### [REQUIRED ACTION]
Every line below that carries the word "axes" needs to be copied.

########

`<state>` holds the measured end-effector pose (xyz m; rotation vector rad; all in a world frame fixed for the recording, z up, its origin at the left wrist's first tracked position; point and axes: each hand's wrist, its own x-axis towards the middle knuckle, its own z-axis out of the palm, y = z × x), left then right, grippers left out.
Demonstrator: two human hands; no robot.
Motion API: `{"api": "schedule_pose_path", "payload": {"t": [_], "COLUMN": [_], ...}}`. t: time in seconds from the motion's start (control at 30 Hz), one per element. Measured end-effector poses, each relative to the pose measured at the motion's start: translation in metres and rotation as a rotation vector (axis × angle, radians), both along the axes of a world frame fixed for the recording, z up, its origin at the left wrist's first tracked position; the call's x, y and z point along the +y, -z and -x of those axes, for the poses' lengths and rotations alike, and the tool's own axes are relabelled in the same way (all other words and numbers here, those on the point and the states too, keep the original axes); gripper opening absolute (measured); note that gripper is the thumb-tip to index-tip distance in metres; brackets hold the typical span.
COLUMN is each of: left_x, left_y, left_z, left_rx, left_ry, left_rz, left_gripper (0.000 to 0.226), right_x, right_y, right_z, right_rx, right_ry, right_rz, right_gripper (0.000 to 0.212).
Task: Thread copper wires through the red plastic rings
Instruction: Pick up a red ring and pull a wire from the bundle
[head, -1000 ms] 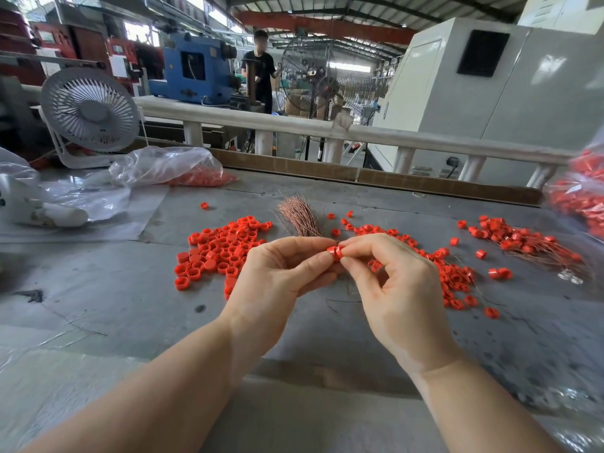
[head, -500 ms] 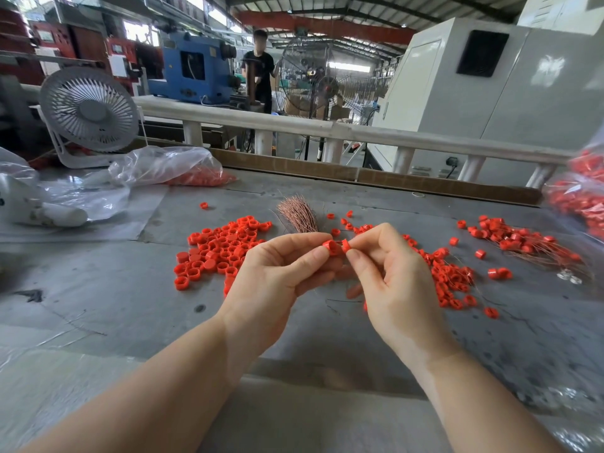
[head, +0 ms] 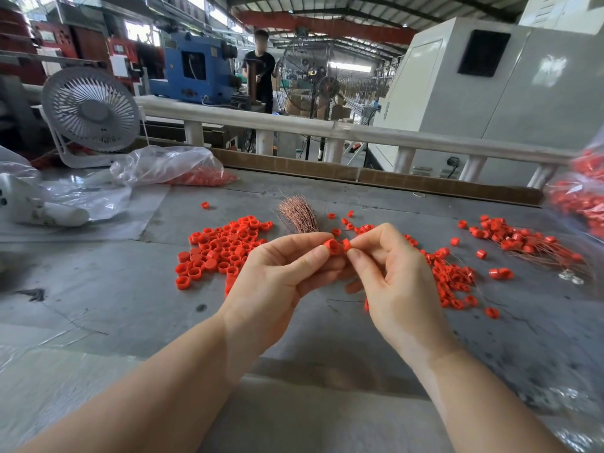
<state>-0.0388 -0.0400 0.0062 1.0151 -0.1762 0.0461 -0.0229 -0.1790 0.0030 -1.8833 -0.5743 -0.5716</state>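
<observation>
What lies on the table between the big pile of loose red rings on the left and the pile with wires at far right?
In the head view: the copper wire bundle, scattered rings, and both hands, left hand and right hand, pinching red rings.

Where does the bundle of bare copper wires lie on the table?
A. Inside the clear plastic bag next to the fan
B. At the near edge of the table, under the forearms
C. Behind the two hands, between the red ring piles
C: the copper wire bundle lies on the table just beyond the left hand and right hand, between the red ring piles.
</observation>
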Motion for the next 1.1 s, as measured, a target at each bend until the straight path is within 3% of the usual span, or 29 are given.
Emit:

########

### [PROBLEM SOLUTION]
`<state>` holds the measured end-effector pose (xyz m; rotation vector rad; all in a world frame fixed for the recording, z up, its origin at the left wrist's first tracked position; point and axes: each hand's wrist, its own x-axis towards the middle knuckle, its own z-axis out of the palm, y = z × x), left then right, grippers left out.
Motion API: `{"api": "schedule_pose_path", "payload": {"t": [_], "COLUMN": [_], ...}}`. t: time in seconds from the motion's start (control at 30 Hz), one per element. Measured end-effector poses, each relative to the pose measured at the motion's start: translation in metres and rotation as a rotation vector (axis × angle, radians), both along the axes of a world frame fixed for the recording, z up, its origin at the left wrist's first tracked position; the call's x, y and z point along the +y, -z and -x of those axes, for the poses' lengths and rotations alike, and the tool's own axes are relabelled in the same way (all other words and numbers here, those on the point and the states too, keep the original axes); gripper opening absolute (measured); note that gripper is the thumb-tip to index-tip distance in metres; brackets hold the typical span.

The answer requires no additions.